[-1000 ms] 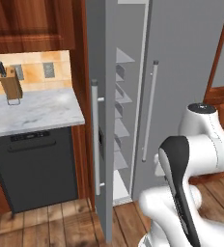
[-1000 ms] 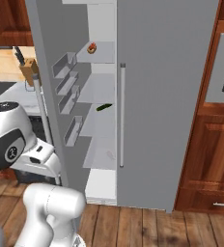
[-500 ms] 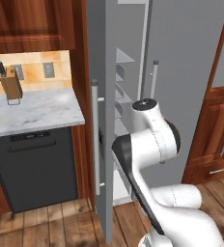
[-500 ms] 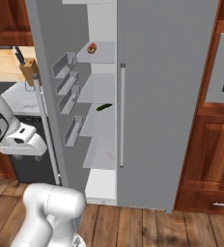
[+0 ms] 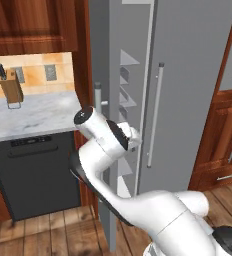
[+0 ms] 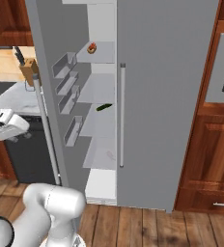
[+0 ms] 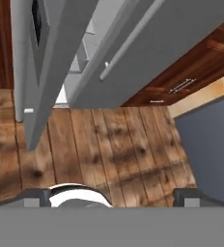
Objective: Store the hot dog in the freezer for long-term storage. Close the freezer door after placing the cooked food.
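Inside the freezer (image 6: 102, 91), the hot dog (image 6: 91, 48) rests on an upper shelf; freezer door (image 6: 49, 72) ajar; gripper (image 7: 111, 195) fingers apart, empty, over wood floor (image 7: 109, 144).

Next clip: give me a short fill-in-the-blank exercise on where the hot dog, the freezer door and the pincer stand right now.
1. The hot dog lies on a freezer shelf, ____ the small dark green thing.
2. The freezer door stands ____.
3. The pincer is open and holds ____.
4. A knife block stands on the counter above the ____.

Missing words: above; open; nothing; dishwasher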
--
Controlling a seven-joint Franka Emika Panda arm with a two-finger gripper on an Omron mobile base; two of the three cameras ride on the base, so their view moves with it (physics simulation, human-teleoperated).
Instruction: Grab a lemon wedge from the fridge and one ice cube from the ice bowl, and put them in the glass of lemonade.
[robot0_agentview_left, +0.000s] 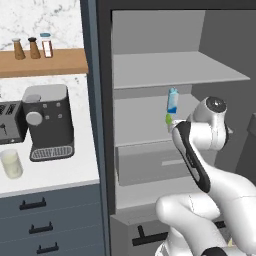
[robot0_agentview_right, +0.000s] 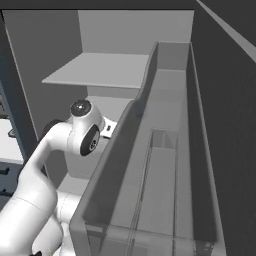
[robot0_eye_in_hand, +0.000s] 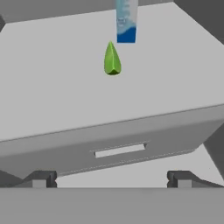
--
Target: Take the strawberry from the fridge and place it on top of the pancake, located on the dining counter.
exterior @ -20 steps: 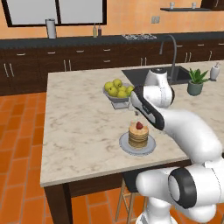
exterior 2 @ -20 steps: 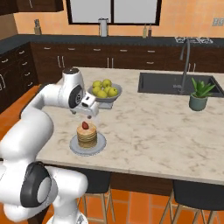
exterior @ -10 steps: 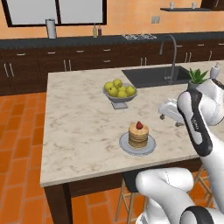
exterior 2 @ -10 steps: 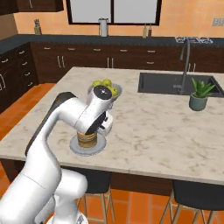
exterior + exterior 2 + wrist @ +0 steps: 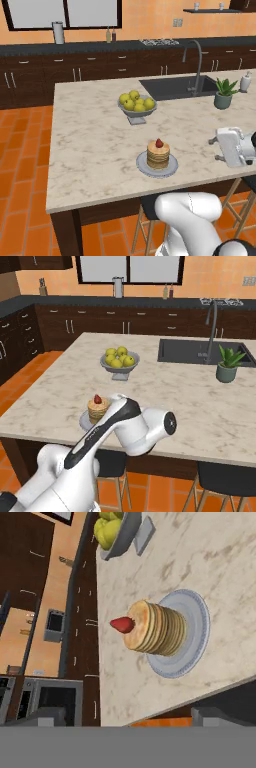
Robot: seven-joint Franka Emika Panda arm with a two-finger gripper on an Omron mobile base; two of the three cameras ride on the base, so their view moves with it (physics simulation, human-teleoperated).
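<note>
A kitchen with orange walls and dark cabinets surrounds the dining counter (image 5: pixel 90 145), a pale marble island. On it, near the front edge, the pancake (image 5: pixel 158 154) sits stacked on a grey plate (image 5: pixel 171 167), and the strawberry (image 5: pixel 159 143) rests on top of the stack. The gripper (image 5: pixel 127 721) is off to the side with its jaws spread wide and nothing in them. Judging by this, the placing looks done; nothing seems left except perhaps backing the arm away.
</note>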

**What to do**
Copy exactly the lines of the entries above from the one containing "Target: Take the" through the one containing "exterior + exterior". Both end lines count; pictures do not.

**Answer section**
Target: Take the strawberry from the fridge and place it on top of the pancake, located on the dining counter.
exterior @ -20 steps: 
exterior 2 @ -20 steps: 
exterior @ -10 steps: 
exterior 2 @ -10 steps: 
exterior + exterior 2 + wrist @ +0 steps: 

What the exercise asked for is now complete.